# What is required
Can you copy out the data exactly? Leave the images out.

# Data block
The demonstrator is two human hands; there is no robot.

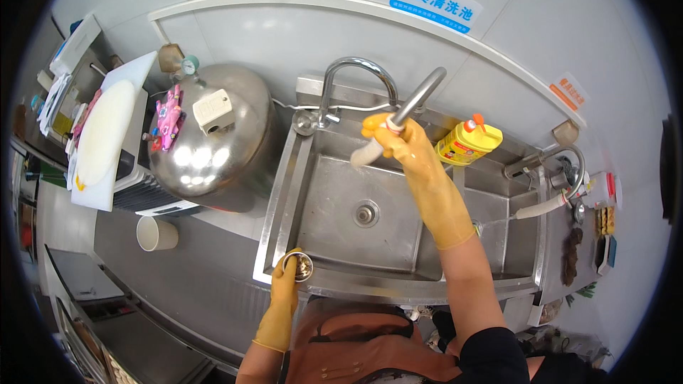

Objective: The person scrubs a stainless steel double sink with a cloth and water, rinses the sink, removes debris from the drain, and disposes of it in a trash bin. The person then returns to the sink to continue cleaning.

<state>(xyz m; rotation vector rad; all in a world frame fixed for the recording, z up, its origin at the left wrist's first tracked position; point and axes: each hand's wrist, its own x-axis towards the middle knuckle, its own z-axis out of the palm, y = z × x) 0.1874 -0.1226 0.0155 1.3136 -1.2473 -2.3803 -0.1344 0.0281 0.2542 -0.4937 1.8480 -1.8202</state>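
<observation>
My left hand (288, 272), in a yellow rubber glove, grips a small round metal cup (304, 268) at the near left corner of the stainless steel sink (341, 234). Something shiny shows inside the cup; I cannot tell what. My right hand (403, 141), gloved the same way, is closed around the end of a curved metal faucet (421, 95), where a whitish cloth sleeve (366, 154) hangs over the left basin. No water is seen coming from this sleeve. Behind my right wrist stands a yellow detergent bottle (463, 144) with an orange cap.
Another chrome faucet (358, 61) arches at the back left. In the right basin, a thin stream leaves a sleeved faucet (541, 207). A domed steel tank (213, 138) and white cutting boards (105, 133) stand left. A pale bin (157, 233) is on the floor.
</observation>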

# Answer section
The demonstrator is two human hands; there is no robot.


Objective: The person scrubs a stainless steel double sink with a cloth and water, rinses the sink, removes debris from the drain, and disposes of it in a trash bin. The person then returns to the sink to continue cleaning.

<state>(xyz m; rotation vector rad; all in a world frame fixed for the recording, z up, its origin at the left wrist's first tracked position; point and axes: each hand's wrist, its own x-axis towards the middle knuckle, its own z-axis out of the palm, y = z × x) 0.1874 -0.1226 0.0155 1.3136 -1.2473 -2.3803 -0.1344 0.0281 0.2542 -0.4937 1.8480 -1.8202</state>
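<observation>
My left hand (288, 272), in a yellow rubber glove, grips a small round metal cup (304, 268) at the near left corner of the stainless steel sink (341, 234). Something shiny shows inside the cup; I cannot tell what. My right hand (403, 141), gloved the same way, is closed around the end of a curved metal faucet (421, 95), where a whitish cloth sleeve (366, 154) hangs over the left basin. No water is seen coming from this sleeve. Behind my right wrist stands a yellow detergent bottle (463, 144) with an orange cap.
Another chrome faucet (358, 61) arches at the back left. In the right basin, a thin stream leaves a sleeved faucet (541, 207). A domed steel tank (213, 138) and white cutting boards (105, 133) stand left. A pale bin (157, 233) is on the floor.
</observation>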

The requested output is now complete.